Thursday, February 11, 2010

Premature Ventricular Contractions

It’s common for a healthy woman in her twenties to experience some PVCs – extra, abnormal heartbeats that begin in one of the ventricles. That’s what my doctor said when I was rejected by the blood bank for having an abnormal pulse. She wasn’t making it up; it’s true.

It’s not healthy to have more than one hundred PVCs a minute.

My family doctor was smiling when she told me what the sleep study found. Don’t judge her for giving me bad news in a light-hearted way; in this case, bad news meant good news. Knowing that my heart was working so hard to pump blood through my body, she had no doubt in her mind that I was tired because of the PVCs. My other symptoms (pain in shoulders and neck, headaches, blurred vision, etc) could also be related to my heart issue.

Woo hoo, there was finally an explanation! Unfortunately, we also had to consider why my heart wasn’t pumping well. PVCs are a symptom, not a disease, and the cause ranges from easily fixed (viral infection) to deadly (Hypoplastic left heart syndrome).

Dare I say, the news gave me pause.

The tests started right away. Remember that bulky piece of equipment I had to wear? It was a Holter monitor, a device that recorded my heart beat for 48 hours. It confirmed the PVCs that I had the night of the sleep study weren’t a fluke. My heart had thousands of extra beats over the course of two days.

Then Dr. Heart (my favourite specialist so far) put me on a treadmill and found out that my heart didn’t freak out under stress. He thought that was great news, but needed to do one more test just to check something out, as doctors often say.

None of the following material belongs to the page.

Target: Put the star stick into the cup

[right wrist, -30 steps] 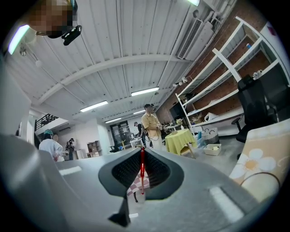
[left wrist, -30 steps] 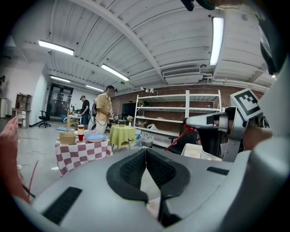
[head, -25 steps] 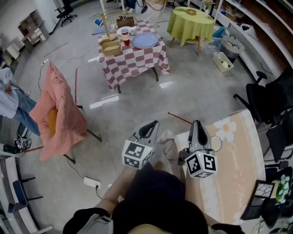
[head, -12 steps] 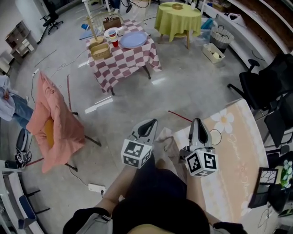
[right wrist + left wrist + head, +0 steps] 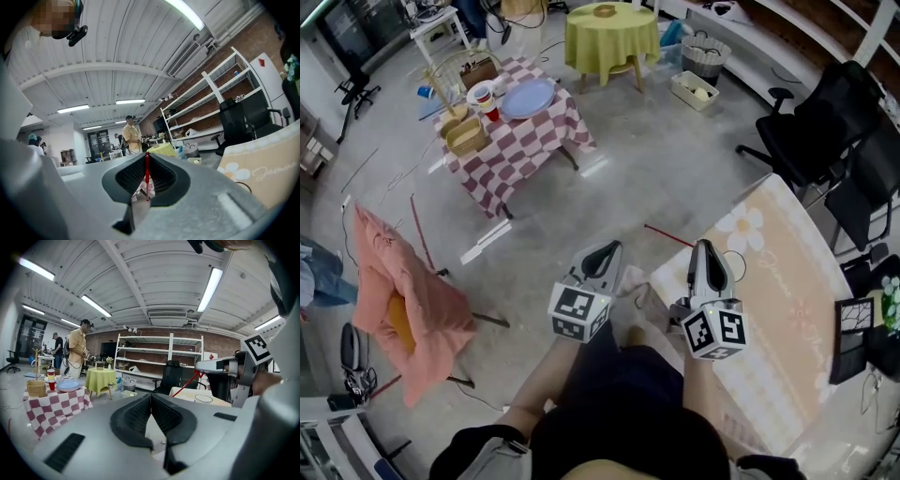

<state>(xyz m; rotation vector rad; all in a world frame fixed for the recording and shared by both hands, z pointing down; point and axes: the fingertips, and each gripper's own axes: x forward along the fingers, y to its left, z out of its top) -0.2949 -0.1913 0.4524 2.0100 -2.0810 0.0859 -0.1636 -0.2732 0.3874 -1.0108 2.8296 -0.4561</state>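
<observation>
Close in front of the person, the left tongs point(image 5: 605, 255) are pressing shut with nothing in them. Beside them, the right tongs point(image 5: 706, 253) are pinching the thin red star stick point(image 5: 667, 237), almost fully closed on it. Far off, a red cup point(image 5: 492, 112) is standing on the checked bench point(image 5: 530, 145).
</observation>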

I’ll never forget my first echocardiogram (basically an ultrasound of the heart). Many people cry when they see a growing fetus on an ultrasound screen. I had to choke back tears when I saw the image of my heart working so hard to keep me alive. It was obvious, even to me, that my heart was sick.

I described it to my family by doing a dance. I stood tall, stretched my arms high above my head and pumped my legs up and down as fast as I could. That was my tired heart. Except my heart couldn’t fall over when it was too tired to keep going. Well, I guess it could, but I’d be dead.

There was one more test before I got the news. An ECHO is requested by doctors to look at the structure of the heart, and it can also measure an ejection fraction (how much blood pumps out of the left ventricle with each heart beat). A MUGA scan is a more accurate way to measure the ejection fraction (EF).

A normal EF is 55 to 70 per cent. Mine was 27 per cent.


  1. NOTE - Holter monitor picture attribution: Jason7825 at en.wikipedia

  2. I bet that, even with bad news, it was still a relief to know you were on the road to a diagnosis.

  3. It was a relief. It was also validating after so many years of being treated like a hypochondriac by doctors.

  4. i'm speechless jenn.. not only that you had to endure the ignorance of medical professionals, but that it was your heart that was the cause. i'm sure that if you were a 55+ man that was overweight with the same symptoms the diagnosis would have been a lot more speedy.

  5. Barb, you're so right - because I am a young female, nobody thought to check my heart.

    Since I've been diagnosed (ans therefore concerned about heart health/diagnosis news) people have really been emphasizing the differences in heart symptoms between men and women. That makes it even more difficult to diagnose women.

  6. this might sound odd, but i really enjoy the picture of the heart.

    i am left speechless by the story, waiting for more!

  7. Lindsay, it is a cool picture, isn't it? More is on the way!